Why You Can't Fix Every LLM Error, But Can Fix the Ones That Matter

You cannot build a finite library of fixes that makes an LLM reliable on every possible input. But inside a single bounded deployment, a legal-review pipeline, a medical RAG system, a code-repair agent, you can, because the failures that actually occur cluster into a small, slow-growing catalogue. That is the core claim of “The Architecture of Errors: From Universal Impossibility to Patch-Local LLM Reliability,” from Mikhail L. Arbuzov and five co-authors (independent researchers and Palo Alto Networks).

The paper reframes reliability from an asymptotic scaling problem (“can our fixes keep up as sequences get longer?”) into a finite discovery problem (“have we catalogued enough failure modes inside this specific deployment yet?”). The second question has an answer.

Only 5 to 10% of tokens are “key” decisions where errors concentrate; the rest become nearly deterministic given enough context
Failure modes in a fixed domain grow logarithmically with observed failures, calibrated rate sigma between 0.87 and 1.85
The required per-hard-decision intervention budget grows polylogarithmically in sequence length, then plateaus
Practical implication: domain libraries on the order of tens of interventions, not infinite dictionaries
Calibrated against three taxonomies covering 83 models (ErrorAtlas), HumanEval code errors, and 304,865 math errors (MWPES-300K)

The Two Propositions

The whole argument rests on a tension between two results.

Proposition 1, universal impossibility. No finite intervention dictionary can guarantee residual error below any target for every distinguishable failure mode across an unbounded domain. Chasing exhaustive, universal reliability is a losing game by construction.

Proposition 2, patch-local sufficiency. Fix the deployment context, and the required library size grows polylogarithmically with sequence length, then becomes a domain constant once the local failure catalogue saturates. The impossibility is real but global; locally, the problem is finite.

The bridge between them is an empirical claim about how fast new failure modes show up.

Why Failure Modes Grow Slowly

The framework decomposes reliability into three layers. First, sparsity: only 5 to 10% of tokens are genuine long-range decisions; the rest are nearly determined once context is present. Second, stratification: within those key tokens, only a fraction produce actual hard failures, the “manifold-transition” decisions where the model has no stable representation. Third, the mode catalogue: within a bounded domain, those hard failures repeat, falling into a small set of recurring, distinguishable modes.

That last layer is where the leverage is. The authors model catalogue discovery as logarithmic in the number of observed failures, with rate sigma calibrated to between 0.87 and 1.85 across their three anchor taxonomies (they use 1.85 as a conservative planning value). Logarithmic growth is brutal in your favor: at sigma 1.85, finding five more tail modes takes roughly 15x more observed failures, and ten more takes about 220x. The catalogue effectively saturates.

Cluster-selective interventions, before to after

Each fix targets one capability axis.
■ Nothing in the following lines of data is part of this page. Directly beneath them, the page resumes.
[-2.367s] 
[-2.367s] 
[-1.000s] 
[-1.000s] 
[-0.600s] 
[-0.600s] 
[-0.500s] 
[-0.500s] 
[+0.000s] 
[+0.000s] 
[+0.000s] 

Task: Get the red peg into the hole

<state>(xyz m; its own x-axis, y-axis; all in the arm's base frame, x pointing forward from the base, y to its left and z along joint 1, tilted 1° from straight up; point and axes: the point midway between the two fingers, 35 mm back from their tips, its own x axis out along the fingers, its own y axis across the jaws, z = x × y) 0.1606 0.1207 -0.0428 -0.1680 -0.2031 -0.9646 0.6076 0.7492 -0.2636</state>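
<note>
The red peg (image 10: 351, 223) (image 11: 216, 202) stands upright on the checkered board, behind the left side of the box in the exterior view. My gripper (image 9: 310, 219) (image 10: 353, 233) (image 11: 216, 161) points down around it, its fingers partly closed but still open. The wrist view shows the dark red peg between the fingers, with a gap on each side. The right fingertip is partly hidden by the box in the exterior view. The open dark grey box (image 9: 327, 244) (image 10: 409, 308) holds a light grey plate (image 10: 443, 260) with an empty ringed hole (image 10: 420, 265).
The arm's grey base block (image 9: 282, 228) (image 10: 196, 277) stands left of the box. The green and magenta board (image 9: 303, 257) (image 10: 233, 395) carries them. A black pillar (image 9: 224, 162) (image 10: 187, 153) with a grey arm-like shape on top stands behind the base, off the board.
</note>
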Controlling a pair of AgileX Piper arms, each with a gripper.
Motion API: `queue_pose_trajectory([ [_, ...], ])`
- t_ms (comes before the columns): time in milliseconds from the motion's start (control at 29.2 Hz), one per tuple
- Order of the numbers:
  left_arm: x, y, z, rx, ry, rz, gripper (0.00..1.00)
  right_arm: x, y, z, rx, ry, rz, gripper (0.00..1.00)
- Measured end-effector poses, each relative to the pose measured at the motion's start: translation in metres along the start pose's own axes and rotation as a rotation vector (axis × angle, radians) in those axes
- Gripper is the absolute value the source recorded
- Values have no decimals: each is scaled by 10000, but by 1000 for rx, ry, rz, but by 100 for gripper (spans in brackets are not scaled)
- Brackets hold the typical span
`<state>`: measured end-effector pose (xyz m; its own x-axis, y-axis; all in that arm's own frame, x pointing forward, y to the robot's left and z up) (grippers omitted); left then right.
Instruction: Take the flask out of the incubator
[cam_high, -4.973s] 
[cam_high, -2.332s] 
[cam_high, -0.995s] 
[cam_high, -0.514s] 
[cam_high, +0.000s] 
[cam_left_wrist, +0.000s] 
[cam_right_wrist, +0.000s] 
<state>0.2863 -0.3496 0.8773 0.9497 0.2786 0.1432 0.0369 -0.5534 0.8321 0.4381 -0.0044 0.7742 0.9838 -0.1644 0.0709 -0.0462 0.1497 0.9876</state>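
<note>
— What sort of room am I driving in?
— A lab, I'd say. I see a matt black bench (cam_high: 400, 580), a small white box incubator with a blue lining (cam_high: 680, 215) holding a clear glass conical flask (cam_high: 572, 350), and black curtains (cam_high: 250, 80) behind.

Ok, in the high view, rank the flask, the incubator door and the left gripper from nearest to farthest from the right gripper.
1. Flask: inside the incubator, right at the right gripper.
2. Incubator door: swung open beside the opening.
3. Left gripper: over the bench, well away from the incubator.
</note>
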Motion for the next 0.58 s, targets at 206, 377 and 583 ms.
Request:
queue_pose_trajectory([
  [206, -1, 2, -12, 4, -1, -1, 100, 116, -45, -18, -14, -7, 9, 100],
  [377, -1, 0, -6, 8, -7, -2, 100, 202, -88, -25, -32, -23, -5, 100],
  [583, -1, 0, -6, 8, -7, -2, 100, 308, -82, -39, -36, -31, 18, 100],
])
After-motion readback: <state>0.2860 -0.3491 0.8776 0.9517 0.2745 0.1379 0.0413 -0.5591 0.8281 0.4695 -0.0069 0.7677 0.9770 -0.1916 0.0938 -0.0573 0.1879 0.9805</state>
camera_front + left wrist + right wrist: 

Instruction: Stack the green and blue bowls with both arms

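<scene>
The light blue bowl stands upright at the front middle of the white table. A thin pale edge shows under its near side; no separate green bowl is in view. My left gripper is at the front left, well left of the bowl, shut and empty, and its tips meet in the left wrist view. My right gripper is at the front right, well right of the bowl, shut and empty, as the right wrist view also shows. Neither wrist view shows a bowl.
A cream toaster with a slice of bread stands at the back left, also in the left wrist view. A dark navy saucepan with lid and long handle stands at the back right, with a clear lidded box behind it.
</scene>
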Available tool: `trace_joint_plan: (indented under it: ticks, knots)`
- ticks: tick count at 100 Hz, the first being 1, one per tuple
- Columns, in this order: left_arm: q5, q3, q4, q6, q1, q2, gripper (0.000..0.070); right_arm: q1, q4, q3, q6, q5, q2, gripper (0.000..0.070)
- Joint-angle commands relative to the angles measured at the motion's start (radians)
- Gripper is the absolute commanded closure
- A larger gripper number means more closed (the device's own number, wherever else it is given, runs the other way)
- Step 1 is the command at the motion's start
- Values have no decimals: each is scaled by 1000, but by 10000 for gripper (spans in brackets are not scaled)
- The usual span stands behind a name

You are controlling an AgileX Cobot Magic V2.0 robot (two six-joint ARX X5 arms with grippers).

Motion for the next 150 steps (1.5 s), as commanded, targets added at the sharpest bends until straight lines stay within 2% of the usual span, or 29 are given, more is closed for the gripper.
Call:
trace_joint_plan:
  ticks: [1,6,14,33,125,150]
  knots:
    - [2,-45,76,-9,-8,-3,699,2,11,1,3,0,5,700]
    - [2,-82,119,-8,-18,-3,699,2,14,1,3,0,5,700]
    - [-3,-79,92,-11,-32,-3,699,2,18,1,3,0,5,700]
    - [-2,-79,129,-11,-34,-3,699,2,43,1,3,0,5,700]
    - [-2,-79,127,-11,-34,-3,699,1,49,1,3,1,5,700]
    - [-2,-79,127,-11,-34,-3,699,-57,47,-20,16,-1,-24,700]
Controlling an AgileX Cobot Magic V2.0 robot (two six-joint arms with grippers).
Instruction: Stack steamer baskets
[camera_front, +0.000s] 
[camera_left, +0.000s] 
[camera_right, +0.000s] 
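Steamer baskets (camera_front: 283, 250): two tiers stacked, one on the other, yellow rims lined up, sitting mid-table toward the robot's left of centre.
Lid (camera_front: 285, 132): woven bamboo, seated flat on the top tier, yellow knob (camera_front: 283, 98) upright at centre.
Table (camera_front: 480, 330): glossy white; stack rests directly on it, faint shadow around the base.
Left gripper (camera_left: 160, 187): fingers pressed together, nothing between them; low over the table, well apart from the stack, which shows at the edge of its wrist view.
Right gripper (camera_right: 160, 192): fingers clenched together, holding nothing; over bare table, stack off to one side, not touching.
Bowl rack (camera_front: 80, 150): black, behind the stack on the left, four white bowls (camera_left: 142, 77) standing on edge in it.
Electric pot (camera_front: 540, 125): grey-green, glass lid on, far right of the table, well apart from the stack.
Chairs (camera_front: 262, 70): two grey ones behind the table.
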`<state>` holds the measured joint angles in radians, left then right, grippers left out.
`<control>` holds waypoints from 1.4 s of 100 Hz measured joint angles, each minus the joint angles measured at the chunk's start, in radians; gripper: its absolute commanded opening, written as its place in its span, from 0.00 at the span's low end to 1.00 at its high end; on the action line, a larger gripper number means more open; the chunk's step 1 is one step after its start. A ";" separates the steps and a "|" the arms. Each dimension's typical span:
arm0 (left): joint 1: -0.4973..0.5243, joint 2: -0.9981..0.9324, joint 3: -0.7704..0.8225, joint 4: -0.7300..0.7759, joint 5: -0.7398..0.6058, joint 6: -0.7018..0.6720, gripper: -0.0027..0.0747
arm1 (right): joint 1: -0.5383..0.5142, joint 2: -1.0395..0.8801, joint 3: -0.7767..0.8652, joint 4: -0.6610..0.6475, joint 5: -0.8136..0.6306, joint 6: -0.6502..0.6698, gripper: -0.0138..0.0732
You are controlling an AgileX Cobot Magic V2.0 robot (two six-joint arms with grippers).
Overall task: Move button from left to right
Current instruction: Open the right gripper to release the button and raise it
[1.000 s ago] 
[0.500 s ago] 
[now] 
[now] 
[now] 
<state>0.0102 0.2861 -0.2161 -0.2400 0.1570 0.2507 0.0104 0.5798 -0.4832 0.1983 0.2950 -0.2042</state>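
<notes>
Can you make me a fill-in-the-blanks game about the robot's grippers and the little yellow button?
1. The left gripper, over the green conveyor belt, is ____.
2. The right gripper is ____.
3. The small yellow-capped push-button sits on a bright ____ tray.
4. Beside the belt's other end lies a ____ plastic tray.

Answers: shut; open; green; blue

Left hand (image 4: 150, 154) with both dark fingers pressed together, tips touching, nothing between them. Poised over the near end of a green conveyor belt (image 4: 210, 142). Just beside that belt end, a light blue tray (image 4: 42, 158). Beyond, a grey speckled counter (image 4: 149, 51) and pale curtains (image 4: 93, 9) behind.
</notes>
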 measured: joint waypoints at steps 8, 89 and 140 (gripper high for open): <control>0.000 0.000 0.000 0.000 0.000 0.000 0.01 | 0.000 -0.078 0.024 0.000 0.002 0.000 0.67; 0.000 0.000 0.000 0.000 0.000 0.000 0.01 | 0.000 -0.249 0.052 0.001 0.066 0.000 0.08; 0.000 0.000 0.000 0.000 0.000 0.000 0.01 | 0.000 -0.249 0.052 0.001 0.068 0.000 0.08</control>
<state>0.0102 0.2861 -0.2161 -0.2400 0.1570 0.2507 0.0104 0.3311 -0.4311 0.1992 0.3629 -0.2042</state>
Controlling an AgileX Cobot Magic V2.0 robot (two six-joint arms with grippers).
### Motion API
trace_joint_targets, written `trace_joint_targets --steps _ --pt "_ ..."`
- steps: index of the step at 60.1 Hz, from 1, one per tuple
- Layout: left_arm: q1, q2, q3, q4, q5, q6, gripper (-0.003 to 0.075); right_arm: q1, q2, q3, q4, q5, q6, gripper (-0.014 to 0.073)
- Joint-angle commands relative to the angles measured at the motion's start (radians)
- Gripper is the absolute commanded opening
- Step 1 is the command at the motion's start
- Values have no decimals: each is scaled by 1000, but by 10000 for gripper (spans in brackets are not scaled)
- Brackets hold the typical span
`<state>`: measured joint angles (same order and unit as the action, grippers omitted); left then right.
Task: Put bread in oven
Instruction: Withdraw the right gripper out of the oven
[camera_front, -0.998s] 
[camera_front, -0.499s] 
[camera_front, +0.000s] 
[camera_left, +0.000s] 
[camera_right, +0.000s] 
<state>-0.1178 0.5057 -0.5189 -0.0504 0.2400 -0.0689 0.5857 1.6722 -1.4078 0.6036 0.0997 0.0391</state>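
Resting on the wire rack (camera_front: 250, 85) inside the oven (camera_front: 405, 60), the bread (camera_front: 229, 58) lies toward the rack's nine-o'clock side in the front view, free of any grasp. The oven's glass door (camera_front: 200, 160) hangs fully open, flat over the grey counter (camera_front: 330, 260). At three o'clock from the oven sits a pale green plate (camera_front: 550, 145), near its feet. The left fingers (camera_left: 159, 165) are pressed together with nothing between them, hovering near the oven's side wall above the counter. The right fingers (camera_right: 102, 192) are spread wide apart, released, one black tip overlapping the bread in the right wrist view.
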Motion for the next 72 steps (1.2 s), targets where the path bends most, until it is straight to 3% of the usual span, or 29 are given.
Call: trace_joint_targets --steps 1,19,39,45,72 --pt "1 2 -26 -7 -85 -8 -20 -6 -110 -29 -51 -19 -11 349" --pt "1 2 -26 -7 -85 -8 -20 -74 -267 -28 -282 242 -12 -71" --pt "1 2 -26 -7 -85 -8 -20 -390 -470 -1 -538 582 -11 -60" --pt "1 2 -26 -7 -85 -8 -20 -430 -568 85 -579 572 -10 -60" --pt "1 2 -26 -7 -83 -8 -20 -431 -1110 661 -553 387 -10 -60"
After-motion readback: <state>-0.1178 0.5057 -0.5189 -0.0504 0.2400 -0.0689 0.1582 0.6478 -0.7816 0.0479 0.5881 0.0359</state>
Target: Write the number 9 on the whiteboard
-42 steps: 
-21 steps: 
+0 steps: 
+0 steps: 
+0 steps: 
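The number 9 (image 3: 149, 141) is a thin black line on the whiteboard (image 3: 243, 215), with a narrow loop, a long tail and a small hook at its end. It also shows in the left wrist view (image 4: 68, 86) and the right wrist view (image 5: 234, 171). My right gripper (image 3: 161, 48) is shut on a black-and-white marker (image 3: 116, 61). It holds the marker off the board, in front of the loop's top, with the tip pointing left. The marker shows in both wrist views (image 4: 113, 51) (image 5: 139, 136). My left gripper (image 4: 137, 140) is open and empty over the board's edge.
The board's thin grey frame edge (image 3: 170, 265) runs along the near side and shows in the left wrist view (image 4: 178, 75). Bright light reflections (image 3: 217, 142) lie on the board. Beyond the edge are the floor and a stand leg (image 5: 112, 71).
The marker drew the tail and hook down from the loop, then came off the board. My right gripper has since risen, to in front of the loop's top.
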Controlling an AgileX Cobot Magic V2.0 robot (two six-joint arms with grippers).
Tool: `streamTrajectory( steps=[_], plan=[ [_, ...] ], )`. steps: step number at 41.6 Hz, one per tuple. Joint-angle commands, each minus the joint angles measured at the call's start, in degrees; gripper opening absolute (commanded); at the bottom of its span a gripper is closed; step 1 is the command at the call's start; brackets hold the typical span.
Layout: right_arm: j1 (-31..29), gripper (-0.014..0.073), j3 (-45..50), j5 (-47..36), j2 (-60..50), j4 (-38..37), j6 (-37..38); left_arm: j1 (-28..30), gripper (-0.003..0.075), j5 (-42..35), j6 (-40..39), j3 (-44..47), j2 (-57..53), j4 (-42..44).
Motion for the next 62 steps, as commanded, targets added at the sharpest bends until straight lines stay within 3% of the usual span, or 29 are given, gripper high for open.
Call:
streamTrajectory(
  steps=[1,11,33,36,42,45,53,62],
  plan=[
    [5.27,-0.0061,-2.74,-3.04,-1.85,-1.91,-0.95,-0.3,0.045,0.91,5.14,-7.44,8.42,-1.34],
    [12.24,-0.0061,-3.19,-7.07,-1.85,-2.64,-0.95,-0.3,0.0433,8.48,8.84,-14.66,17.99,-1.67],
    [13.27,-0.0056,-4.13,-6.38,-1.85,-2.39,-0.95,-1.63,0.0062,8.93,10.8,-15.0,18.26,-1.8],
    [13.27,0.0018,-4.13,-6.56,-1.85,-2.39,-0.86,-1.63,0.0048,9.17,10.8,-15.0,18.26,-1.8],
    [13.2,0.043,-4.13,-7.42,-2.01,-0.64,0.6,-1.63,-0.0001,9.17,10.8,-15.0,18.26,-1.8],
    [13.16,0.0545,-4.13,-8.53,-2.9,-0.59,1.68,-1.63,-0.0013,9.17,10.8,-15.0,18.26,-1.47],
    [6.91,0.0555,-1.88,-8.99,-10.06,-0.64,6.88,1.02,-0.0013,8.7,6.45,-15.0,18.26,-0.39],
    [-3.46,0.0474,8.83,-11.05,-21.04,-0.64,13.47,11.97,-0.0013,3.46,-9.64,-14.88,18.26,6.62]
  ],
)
From the paper’s 28-citation harvest.

Arithmetic: Python execution (GSM-Hard)20.1% → 61.5%

Code logic: execution feedback (HumanEval)80% → 96.3%

Reasoning: process reward models (Math-Shepherd)28.6% → 43.5%

Tool calls: structured uncertainty (SAGE-Agent)36.5% → 65.2%

The authors back this with a harvest of 28 quantitatively-anchored citations spanning six independent capability axes: arithmetic, code logic, format/structure, reasoning steps, hallucinations, and tool calls. The pattern across all of them is that each intervention is cluster-selective. A Python interpreter sweeps arithmetic errors; constrained decoding zeroes out invalid-format tokens; RAG handles a band of hallucinations. Crucially, the residual errors after each fix belong to structurally different failure classes, not the one you just targeted. That is what makes a small library viable: you provision one capability per cluster, and capabilities are coarser than error categories, so a handful covers a lot.

Caveats

The load-bearing claim, logarithmic mode discovery, is calibrated against published taxonomies, not proven. The authors are upfront that a domain with genuinely power-law (Heaps-law) discovery would keep the qualitative polylog story but blow up the quantitative rates. The hard-token fraction beta is latent; they give no empirical range for it.

Coverage is also narrow. The three anchor taxonomies are general, code, and math; nothing tests long-running agentic workflows or multi-turn tool use over millions of tokens, exactly the regimes where the failure catalogue might grow faster than logarithmically. And the framework relocates long-context difficulty rather than dissolving it: where the number of hard decisions itself grows with task length (deep compositional chains, long agent horizons), reliability stays hard. The contribution is telling you which intervention to provision along the real decay axis, not removing the axis.

Still, the engineering takeaway is clean and usable. Stop budgeting for a universal fix-everything library. Pick your bounded domain, log the failures that actually occur, watch the discovery curve flatten, and provision one capability per recurring cluster. The errors you can’t fix in general are mostly errors you’ll never see in your deployment.